Chase got two breaks: first, a friendly face in Hugh McMath, dean of the UT School of Architecture, and then the Sweatt v. Painter Supreme Court decision prompted by Chase’s friend Heman Sweatt, who gained admittance to the UT law school after the high court ruled in his favor in the case that outlawed the separate-but-equal doctrine and opened the door for school desegregation.

A street view of the Chase residence from 2019.

Hester + Hardaway

“I talked with Dean McMath,” Chase remembered. “He asked if I was familiar with the case in front of the Supreme Court. He said, ‘Well, give it just a little more time, and if that thing comes through, I think your prayers are answered.’ ”

The decision was handed down June 5, 1950, and two days later Chase registered for UT’s summer session. Chaos ensued.

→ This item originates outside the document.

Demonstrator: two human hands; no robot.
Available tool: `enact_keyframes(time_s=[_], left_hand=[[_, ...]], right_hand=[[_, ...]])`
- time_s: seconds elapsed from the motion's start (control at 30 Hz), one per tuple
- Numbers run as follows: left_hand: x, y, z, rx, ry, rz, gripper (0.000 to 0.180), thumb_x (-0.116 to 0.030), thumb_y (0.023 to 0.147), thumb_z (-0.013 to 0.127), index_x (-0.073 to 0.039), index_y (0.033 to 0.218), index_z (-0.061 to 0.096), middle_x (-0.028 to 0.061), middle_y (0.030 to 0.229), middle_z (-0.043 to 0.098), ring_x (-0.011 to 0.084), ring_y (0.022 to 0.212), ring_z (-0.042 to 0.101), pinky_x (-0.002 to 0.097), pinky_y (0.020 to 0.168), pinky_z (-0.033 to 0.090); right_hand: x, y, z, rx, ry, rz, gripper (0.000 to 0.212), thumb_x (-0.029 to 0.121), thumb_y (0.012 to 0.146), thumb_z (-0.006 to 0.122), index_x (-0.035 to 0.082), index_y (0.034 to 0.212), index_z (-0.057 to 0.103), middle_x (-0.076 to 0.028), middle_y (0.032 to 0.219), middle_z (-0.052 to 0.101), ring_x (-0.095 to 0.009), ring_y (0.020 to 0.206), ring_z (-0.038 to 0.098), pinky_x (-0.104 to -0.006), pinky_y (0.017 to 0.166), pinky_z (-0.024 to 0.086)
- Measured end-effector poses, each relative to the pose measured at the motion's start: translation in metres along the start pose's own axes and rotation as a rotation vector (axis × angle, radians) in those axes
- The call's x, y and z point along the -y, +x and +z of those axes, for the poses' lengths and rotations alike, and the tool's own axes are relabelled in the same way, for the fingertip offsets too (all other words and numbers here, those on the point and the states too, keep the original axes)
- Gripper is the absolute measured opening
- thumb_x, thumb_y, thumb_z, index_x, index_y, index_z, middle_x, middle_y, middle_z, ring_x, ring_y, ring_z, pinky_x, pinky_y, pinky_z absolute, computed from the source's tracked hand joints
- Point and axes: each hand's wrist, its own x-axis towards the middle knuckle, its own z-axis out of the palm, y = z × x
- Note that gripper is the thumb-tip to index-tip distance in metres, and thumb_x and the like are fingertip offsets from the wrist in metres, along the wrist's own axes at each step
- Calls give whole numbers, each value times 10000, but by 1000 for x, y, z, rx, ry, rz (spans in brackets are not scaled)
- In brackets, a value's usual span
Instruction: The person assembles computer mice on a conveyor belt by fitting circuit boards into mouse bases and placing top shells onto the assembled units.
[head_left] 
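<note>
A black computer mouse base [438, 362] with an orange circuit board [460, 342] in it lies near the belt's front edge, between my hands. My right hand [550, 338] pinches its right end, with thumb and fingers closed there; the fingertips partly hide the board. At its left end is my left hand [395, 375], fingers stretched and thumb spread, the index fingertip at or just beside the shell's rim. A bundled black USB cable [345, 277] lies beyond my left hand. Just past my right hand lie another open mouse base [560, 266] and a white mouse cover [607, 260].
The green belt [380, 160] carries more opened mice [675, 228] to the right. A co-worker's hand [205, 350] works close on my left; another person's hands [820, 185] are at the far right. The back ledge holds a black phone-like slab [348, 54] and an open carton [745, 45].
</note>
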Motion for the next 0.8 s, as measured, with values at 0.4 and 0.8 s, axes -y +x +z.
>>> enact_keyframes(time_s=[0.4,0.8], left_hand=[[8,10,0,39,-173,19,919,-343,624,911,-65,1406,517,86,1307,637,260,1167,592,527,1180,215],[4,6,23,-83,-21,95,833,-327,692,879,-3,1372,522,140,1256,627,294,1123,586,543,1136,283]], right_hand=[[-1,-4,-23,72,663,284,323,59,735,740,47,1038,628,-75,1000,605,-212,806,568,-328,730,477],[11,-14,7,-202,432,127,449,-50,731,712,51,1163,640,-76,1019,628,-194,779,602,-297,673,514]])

“All the media made it difficult,” he said, “but you could pick the friends out right away; you could pick out the foes. The ones that thought you were OK would do things like if you’d been drawing and studying, they’d come in, saw you’d been working long enough and say, ‘Let’s go to the Union and get a soda or a sandwich or something; come on, go with us.’ ”

Outside the classroom, heads turned when Chase passed. He was shadowed around campus by reporters and federal marshals and received stacks of explicit hate mail that varied on the theme “You are less than a dog to force your way into someplace that you’re not wanted.”

Yet Chase persevered and completed the program, even making some lifelong friends. He and his wife, Drucie, moved to Houston, where Chase took a teaching position at Texas Southern University. No architecture firms would hire him because of his color.

Chase started his own business, and his first clients were the congregants of African American churches.

“To me, selling architecture is no different than selling insurance—you got to know somebody,” Chase said of his Sunday pilgrimages with Drucie and their three children in tow. “I figured it was the best way to know people—join church. We got so much work out of that.”

However, it is the home he built for himself in Houston’s Third Ward that is the focus of John S. Chase—The Chase Residence, a new book by David Heymann and Stephen Fox.

“It was designed around a completely open-air courtyard and exemplified the type of house that was very popular with Houston modern architects in the 1950s—flat-roof, courtyard houses, often with interior walls of glass that opened to the courtyard,” explained Fox, an architectural historian at Rice University. “When he added a second story, it reflected his great admiration for the architecture of Frank Lloyd Wright, so it kind of changed the tone of the house from an austere modern house to one that had a mixture of materials, a very exuberant interior.”

A rendering of the home’s courtyard.

David Heymann, Brooke Burnside, Sarah Spielman and Wei Zhou

Chase died in 2012, leaving an inspiring legacy that continues to impact Black architects. He co-founded the National Organization of Minority Architects in 1971.

“He was one person against all odds,” said William Batson, an associate professor at the Prairie View A&M University School of Architecture, the country’s top producer of African American undergraduate architects. “Those people hated him, didn’t want him to succeed, but he did, no matter what. He didn’t have any crutches, he didn’t have any pampering. He didn’t go around protesting, whining and complaining. He set the example and dropped the mic 70 years ago.”